Although high numbers of microorganisms (106–108 cells ml−1) have been found in tailings pond wastewaters (Foght et al., 1985), cell counts obtained here at day 49 were low (<104 cells ml−1) and may be attributed to several factors, such as carbon limitation (of the parent and/or subsequent metabolites) or toxicity (of the parent compound and/or subsequent metabolites). Under starvation conditions, the carbon content per cell (Cc) is 26 fg C (Troussellier et al., 1997). Although Cc is species dependent (Troussellier et al., 1997), each of the enrichments in our study contained 3.1 mg l−1 of carbon on day 0, theoretically supporting a maximum of 1.17 × 1011 cells l−1, suggesting that initial enrichments were not carbon limited. However, it is possible that the bioavailable carbon at day 49 was insufficient to support growth. Enrichment cultures may also have been limited with respect to other inorganic substrates absent in the medium. Furthermore, it is also possible that the microorganisms were susceptible to the toxicity of either the BPBAs and/or metabolites produced during BPBA degradation. Indeed, the highly branched tert-BPBA (and tert-BPEA), which was the most toxic, had the lowest cell counts after day 49.

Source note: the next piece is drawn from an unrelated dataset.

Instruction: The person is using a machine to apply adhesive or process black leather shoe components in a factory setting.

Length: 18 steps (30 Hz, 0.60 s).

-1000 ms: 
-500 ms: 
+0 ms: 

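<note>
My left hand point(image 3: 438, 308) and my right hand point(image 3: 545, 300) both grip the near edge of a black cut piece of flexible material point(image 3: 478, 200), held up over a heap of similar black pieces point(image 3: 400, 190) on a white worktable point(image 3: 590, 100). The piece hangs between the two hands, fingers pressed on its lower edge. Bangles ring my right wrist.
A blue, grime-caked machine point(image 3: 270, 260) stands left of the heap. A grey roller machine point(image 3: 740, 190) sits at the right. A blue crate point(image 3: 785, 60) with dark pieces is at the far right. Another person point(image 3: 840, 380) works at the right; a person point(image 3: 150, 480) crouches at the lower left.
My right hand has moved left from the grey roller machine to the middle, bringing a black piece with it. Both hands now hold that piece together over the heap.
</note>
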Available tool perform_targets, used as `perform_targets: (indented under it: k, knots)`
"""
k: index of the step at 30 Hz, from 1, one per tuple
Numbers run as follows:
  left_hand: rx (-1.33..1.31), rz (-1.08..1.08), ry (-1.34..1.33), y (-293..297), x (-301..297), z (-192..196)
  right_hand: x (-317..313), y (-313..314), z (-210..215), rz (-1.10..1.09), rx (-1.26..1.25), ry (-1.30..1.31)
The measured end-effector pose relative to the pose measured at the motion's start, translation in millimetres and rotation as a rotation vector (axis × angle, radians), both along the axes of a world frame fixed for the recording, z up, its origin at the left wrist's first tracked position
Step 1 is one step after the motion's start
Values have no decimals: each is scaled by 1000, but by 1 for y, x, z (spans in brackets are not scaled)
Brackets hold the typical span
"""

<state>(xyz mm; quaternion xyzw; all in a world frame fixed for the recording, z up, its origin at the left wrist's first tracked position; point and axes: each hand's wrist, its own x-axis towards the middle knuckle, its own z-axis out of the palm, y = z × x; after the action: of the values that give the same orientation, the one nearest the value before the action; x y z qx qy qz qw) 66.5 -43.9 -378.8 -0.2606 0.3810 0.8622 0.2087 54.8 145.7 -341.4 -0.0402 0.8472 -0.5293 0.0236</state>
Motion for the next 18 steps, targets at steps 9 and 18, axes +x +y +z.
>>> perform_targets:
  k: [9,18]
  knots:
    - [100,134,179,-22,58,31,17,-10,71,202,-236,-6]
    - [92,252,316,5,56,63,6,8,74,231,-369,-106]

In conclusion, we demonstrated aromatic alkanoic acid degradation and identified the metabolites produced, thus allowing a BPBA degradation pathway to be hypothesized. During BPBA degradation it is possible that substrate availability (related to chemical structure) may select for specific microorganisms. We identified key microorganisms, such as Burkholderia, Pseudomonas and Sphingomonas spp., which may be involved in aromatic alkanoic acid transformations. Such information on aromatic NA biodegradation mechanisms and the microorganisms involved may facilitate a more rapid removal of NAs in oil sand wastewaters and obviate the accumulation of recalcitrant metabolites in the environment.